The REAL approach to early literacy
Jacqui McDermid and Jo Gordon, Communication and Language Strand Leads, describe how and why they are sharing the Raising Early Achievement in Literacy (REAL) approach with parents.
This blog was originally published on the The National Lottery Community Fund website for the A Better Start programme.
Research shows that what parents do at home with their very young children has a major impact on social, emotional and intellectual development.
The Effective Provision of Pre-School Education study concluded, ‘What parents do is more important than who parents are.’
The quality of the early home learning environment is a predictor of higher attainment at the age of 11 and is strongly associated with differences in achievement at the age of 14.
LEAP’s Sharing REAL with Parents programme is a training offer developed by the National Children’s Bureau, that complements their Making it REAL training for practitioners. It helps parents recognise the importance of what they are doing to promote their children’s literacy and what more they could do. REAL stands for Raising Early Achievement in Literacy.
Parents are invited to four workshops to explore ways they can support literacy both at home and while they’re out and about. The workshops emphasise four strands of literacy: environmental print; books; early writing; and oral language.
At LEAP we’ve adapted the programmes to focus on our youngest children and parents are becoming more confident in how to engage with their babies.
‘‘I now talk to my baby as I didn’t really do much of that before. I didn’t see the importance of it.’’(Mother of 6-month-old baby and two-year-old)
Learning from each other
During workshops parents speak openly and without judgement about their home lives and parenting. Parents often give each other advice on how to overcome daily challenges, such as when to find time to read with their children.
During one session a parent talked about how her child had no interest in early writing. After a discussion, the group made suggestions such as placing large pieces of paper on the floor and allowing the child to freely draw and make marks rather than directing them. The following week the parent had tried this and reported that her child was now keen to draw and make marks and often asked to do it every day. Sharing what the parents were already doing worked well, as parents were able to learn from each other. The course helped parents affirm that many of the things they were routinely doing were supporting their child’s literacy and this has had a positive impact on their confidence.
‘‘I thought reading and writing wasn’t done until school, so to learn you can start doing things at an early stage that will help him be more confident before going to big school was so helpful.” (Mum to a two-year boy)

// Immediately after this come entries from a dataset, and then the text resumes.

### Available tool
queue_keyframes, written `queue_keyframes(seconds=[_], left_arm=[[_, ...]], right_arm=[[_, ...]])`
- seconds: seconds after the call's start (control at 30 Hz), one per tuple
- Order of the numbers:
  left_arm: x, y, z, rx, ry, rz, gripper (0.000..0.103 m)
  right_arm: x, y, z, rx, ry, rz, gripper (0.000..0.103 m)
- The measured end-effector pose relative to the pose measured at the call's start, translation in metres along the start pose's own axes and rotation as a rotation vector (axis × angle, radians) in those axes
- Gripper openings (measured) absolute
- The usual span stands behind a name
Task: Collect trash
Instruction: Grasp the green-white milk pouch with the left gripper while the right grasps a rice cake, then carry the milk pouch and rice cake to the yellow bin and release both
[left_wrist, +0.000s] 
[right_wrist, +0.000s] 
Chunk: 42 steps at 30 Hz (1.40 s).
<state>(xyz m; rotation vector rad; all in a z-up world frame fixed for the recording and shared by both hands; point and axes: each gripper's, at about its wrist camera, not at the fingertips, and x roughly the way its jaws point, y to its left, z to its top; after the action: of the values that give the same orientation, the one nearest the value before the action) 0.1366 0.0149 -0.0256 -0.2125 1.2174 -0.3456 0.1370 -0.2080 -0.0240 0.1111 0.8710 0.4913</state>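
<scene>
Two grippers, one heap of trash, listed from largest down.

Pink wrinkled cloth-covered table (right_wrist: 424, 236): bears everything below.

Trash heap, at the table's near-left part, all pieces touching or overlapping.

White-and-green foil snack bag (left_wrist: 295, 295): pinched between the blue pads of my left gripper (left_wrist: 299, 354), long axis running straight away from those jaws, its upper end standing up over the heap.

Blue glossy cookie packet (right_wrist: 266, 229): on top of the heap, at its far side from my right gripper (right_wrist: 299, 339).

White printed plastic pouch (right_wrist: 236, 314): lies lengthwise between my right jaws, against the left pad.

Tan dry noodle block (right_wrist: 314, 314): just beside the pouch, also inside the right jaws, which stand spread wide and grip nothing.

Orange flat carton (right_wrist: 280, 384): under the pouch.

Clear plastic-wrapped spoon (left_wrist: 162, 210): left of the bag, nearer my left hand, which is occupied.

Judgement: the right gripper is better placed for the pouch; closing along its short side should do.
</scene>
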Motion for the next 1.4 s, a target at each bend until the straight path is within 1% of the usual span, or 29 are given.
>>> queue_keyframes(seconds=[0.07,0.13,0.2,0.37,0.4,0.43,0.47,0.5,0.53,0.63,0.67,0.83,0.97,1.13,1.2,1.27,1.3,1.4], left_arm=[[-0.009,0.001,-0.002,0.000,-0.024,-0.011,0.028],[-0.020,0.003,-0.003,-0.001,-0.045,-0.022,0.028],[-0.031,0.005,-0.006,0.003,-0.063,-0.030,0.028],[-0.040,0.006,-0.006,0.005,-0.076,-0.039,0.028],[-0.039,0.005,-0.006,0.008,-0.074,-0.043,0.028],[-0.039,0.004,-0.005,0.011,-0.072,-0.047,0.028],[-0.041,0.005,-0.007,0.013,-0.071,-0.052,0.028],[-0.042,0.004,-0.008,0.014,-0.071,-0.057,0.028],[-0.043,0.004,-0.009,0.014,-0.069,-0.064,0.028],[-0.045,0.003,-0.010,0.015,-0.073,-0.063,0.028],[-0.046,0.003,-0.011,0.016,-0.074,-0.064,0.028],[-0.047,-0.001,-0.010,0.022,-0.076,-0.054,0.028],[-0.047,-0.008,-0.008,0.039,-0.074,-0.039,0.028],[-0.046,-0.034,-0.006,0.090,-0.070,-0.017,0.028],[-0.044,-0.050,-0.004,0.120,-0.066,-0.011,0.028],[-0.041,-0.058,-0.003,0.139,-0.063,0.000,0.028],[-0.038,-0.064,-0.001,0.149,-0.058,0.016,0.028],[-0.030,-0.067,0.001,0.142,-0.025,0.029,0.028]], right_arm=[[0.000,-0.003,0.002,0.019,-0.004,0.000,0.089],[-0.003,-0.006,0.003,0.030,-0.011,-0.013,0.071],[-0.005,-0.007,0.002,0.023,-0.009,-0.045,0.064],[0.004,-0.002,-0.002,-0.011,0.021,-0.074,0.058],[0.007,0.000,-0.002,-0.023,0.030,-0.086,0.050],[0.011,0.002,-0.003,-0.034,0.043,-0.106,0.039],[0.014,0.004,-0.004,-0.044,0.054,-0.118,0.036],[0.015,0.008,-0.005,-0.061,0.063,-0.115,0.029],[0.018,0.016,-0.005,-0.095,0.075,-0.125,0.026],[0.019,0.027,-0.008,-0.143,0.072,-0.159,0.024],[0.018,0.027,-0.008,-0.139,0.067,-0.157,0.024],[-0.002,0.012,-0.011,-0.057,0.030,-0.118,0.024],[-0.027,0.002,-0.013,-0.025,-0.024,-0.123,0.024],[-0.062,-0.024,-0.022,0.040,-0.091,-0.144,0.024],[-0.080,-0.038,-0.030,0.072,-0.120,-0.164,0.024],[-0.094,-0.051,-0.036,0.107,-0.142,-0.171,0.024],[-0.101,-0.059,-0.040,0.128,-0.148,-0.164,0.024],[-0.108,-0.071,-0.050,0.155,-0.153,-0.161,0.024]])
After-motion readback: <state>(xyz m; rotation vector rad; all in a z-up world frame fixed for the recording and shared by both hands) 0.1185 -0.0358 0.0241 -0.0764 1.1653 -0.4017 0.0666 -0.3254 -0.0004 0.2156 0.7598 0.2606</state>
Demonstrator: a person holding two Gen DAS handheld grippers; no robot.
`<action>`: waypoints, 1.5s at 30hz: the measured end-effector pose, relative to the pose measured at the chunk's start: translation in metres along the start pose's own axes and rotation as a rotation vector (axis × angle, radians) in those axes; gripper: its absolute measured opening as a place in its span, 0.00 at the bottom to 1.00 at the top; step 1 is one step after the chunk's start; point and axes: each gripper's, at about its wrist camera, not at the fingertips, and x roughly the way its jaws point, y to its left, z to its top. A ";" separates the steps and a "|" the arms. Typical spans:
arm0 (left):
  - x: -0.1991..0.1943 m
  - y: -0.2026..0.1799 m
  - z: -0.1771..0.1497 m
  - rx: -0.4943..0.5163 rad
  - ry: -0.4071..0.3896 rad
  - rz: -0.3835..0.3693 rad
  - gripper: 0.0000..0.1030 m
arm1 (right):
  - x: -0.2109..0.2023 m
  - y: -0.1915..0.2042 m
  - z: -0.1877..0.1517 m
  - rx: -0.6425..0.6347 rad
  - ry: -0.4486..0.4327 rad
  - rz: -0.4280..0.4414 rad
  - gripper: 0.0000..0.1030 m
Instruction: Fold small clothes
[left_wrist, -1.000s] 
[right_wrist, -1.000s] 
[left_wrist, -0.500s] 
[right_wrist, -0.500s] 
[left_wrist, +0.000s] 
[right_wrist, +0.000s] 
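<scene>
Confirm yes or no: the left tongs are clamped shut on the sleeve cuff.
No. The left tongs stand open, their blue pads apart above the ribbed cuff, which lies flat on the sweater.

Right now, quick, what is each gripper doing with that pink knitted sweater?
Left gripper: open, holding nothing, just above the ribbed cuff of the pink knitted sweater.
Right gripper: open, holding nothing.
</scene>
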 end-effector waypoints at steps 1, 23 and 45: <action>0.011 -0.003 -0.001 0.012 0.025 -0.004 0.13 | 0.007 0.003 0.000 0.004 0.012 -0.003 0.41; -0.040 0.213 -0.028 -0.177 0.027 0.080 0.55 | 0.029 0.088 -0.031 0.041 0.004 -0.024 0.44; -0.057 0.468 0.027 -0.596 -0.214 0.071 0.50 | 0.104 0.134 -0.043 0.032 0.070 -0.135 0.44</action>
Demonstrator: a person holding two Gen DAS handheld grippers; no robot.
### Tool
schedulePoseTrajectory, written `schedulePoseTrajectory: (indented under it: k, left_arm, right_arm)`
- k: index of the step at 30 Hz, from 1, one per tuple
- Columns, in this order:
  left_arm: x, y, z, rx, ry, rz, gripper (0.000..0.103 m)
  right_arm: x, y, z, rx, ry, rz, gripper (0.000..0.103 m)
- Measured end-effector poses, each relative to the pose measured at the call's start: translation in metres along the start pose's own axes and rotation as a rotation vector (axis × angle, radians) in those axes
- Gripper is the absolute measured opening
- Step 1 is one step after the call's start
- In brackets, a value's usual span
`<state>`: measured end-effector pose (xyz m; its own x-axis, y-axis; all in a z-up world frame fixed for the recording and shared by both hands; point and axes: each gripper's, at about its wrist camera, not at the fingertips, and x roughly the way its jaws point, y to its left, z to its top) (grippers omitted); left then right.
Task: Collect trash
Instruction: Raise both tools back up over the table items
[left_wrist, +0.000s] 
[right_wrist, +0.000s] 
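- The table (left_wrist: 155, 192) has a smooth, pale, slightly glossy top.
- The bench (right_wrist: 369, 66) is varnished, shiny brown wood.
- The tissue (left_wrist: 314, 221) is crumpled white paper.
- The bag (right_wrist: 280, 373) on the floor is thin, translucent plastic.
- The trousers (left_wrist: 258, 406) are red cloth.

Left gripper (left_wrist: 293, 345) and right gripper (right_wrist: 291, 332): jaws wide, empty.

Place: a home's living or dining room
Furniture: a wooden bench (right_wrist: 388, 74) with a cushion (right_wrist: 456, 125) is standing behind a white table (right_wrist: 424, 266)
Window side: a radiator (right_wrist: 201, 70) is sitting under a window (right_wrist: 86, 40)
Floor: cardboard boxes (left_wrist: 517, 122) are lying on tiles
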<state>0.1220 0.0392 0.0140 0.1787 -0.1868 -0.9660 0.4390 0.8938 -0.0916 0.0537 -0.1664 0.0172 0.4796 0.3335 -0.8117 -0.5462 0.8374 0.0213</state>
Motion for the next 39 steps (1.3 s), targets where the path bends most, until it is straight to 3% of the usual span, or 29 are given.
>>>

Finding opportunities for literacy
Giving parents a place to talk and learn from each other has shown to be really empowering. Having the facilitator present helps build parents’ knowledge and understanding, enabling them to share their experiences and build on what they already know and do.
The Sharing Real with Parents programme also offers parents the opportunity to have what they have learnt endorsed by the National Open College Network. For some parents this can open the door to other opportunities. We’ve had parents who’ve gone on to volunteer with a children’s centre and found that the course added to the skills they could offer. Parents have also become advocates, sharing the REAL approach with others.
What next for LEAP and Sharing REAL with parents?
After looking at how we engage with different groups of parents we delivered the programme to a group of dads in the LEAP area. The reaction was really positive:
“I will take what I have learnt and use it every day.” (Dad to children aged 2 and 4)
We’re now setting up a course for mums who have taken part in our Baby Steps service. We’re hoping that by linking up with other groups we’ll be able to reach parents earlier so that they’re all talking to their babies from the start and thinking about everyday events that support children’s early literacy.